When the CI picked Trout up to retrieve the firearm, Trout stated he actually owed $175 on the shotgun. The man he owed $175 was named Fox. As to the Benelli the CI was going to purchase, Trout reiterated "I owe 175 against it but 150 will get it." (Def.'s Ex. A, file "d_trout_5-24-16_#2.017" at 07:28.) Trout offered, "[s]orry about everything, man." Id. at 07:46. The CI expressed she was pretty upset the day Trout and his son left with the shotgun instead of trusting her to keep it until she was able to pay for it in full. Trout explained that if the CI hadn't thought the gun was stolen things would have been different. See Doc. 22-1 at 9, 27. Specifically, Trout stated, "[i]f it wouldn't have been for the fact that you thought we,. . .we stole it,. . .you would have had, you would have had a hold of it right now." (Def.'s Ex. A, file "d_trout_5-24-16_#2.017" at 28:05.)

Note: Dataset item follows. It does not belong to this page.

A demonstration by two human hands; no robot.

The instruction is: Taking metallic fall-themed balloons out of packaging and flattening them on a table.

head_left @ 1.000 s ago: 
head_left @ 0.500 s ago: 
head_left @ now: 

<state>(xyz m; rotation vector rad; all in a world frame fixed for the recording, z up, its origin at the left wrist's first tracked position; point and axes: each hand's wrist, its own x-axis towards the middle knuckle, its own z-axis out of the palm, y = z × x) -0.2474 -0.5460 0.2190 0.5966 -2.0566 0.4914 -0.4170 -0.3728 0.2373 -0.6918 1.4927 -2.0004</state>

It makes no sense for Trout to say that he owed Fox $175 for the Benelli that was seized on May 25, 2016, if Trout's son sold the same shotgun to Fox for $300 as Trout's son testified. (Tr. 57-58, 70-72.)

Trout confirmed that his son has about ten more guns. (Def.'s Ex. A, file "d_trout_5-24-16_#2.017" at 06:53.) The two discussed the fact some of the guns that had been discussed were stolen, but Trout advised that the one the CI was going to receive that day was a "good gun," a "Benelli SuperNova" worth $600. (Doc. 22-1 at 10-11.)

Trout also wanted to be sure that the CI really wanted the gun, because if he wasn't able to get the gun, he could pay the money he owed to the CI. Id. at 13-14. When talking generally about guns, Trout volunteered that he was a felon, that this was his son's deal, and he was "just trying to. . .do damage control for him." Id. at 21. Additionally, Trout explained that his son didn't "know anything of what I'm doing at all" (Def.'s Ex. A, file "d_trout_5-24-16_#2.017" at 24:51), including the fact that Trout was with the CI. In reference to the CI indicating she was interested in purchasing guns to make a profit, Trout replied "[t]hat gun came from my buddy." Id. at 38:05. Trout made this comment after he purchased the Benelli from Fox.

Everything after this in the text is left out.